Video streaming services are both a drug and a drag: addictive in the first few weeks of a new subscription as you eagerly consume all the good stuff, and burdensome when the good stuff runs out, leaving you with the gnawing sense that you ought to watch something, anything, to justify the fees. Admittedly, not all Netflix or Amazon Prime Video subscribers feel this way, just those with a compulsion to always get their money’s worth—like me.

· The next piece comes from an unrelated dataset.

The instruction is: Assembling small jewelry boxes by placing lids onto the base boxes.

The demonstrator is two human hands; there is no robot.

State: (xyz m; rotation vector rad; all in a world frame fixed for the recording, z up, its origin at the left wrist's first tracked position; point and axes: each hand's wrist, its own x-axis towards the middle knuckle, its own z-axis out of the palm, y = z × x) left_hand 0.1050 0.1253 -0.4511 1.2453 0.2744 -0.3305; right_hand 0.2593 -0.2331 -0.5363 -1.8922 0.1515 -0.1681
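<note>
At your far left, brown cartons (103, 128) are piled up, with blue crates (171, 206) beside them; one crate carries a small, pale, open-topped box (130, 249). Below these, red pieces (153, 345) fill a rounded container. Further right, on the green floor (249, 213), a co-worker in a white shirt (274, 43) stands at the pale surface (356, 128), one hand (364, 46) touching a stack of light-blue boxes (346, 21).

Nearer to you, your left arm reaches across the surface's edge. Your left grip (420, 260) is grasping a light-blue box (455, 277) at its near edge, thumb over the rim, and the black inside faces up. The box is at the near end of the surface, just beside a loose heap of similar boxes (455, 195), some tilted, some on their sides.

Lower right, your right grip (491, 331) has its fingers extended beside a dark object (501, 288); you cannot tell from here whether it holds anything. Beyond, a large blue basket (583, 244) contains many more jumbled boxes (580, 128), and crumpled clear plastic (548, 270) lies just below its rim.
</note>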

I had gorged on the Amazon original series Sneaky Pete (with Giovanni Ribisi in the title role), Goliath (Billy Bob Thornton at his best), and Bosch (featuring the always reliable Titus Welliver as the eponymous LA detective in the Michael Connelly novels). But when I looked around at the other offerings in the all-you-can-eat video buffet, I couldn’t find anything particularly appetizing, until I stumbled onto Patriot.
At first, this ten-part Amazon original feature looked to be just another spy series: “To prevent Iran from going nuclear, intelligence officer John Tavner must forgo all safety nets and assume a perilous ‘non-official cover’ [NOC in spy-talk]—that of mid-level employee at a Midwestern industrial piping firm.”
But to my surprise—and ultimate discomfiture—Patriot turned out to be the most unconventional, quirkiest espionage story I’ve ever encountered. It has the trappings of a spy thriller, but the script wanders off into serio-comic subplots dealing with family ties, corporate culture, institutional sexism, and, for good measure, PTSD and traumatic brain injury. More often than not the subplots muddy the narrative, yet they feature some of the most poignant moments and intelligent dialog in the series.